GPT-3 showed that language can be used to instruct a large neural network to perform a variety of text generation tasks. iGPT showed that the same type of neural network can also be used to generate images with high fidelity. [iGPT is another answer to the question of “how do we do images autoregressively, but not at the exorbitant cost of generating pixels 1 by 1?”; iGPT uses ‘super pixels’ & very small images, while DALL·E 1 uses VAE ‘tokens’ corresponding roughly to small squares so the token sequence is relatively small, where the VAE does the actual compilation to raw pixels.] we extend these findings to show that manipulating visual concepts through language is now within reach.
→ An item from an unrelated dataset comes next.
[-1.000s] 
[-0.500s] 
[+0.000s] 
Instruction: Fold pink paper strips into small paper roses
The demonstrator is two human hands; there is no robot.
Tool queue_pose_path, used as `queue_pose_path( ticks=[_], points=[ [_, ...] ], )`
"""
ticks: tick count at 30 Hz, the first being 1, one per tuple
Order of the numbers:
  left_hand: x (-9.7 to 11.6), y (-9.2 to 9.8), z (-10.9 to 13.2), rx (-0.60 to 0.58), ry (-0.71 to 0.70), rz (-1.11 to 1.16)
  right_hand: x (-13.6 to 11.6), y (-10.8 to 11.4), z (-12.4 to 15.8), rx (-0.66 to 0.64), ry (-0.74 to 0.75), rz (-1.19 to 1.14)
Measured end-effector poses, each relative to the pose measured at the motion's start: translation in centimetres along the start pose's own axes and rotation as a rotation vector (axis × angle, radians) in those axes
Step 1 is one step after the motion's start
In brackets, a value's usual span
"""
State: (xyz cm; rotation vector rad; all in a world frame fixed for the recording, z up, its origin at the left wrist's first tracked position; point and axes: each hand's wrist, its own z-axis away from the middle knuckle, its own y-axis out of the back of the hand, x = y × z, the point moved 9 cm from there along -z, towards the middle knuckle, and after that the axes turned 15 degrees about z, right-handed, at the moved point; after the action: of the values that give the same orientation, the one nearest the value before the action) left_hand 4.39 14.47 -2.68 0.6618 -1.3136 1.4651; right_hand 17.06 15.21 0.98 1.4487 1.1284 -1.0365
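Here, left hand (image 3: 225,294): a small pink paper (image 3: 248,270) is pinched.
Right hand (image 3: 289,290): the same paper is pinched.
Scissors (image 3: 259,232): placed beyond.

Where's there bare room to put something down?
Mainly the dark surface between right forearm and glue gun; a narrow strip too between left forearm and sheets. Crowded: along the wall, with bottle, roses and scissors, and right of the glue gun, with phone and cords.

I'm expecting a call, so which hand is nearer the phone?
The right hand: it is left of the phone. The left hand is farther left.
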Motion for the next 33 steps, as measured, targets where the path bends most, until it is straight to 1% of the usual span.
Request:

[3 DALL·E 1 prompts: “an armchair in the shape of an avocado…” · “a store front that has the word ‘openai’ written on it…” · “the exact same cat on the top as a sketch on the bottom”]

DALL·E 1’s vocabulary has tokens for both text and image concepts. Specifically, each image caption is represented using a maximum of 256 BPE-encoded tokens with a vocabulary size of 16,384 [DALL·E 2 continued BPE use and with public access, it became clear it inherited the usual BPE pathologies], and the image is represented using 1,024 tokens with a vocabulary size of 8,192. The images are preprocessed to 256×256 resolution during training. Similar to VQ-VAE,1415 each image is compressed to a 32×32 grid of discrete latent codes using a discrete VAE that we pretrained using a continuous relaxation.1213 We found that training using the relaxation obviates the need for an explicit codebook, EMA loss, or tricks like dead code revival, and can scale up to large vocabulary sizes.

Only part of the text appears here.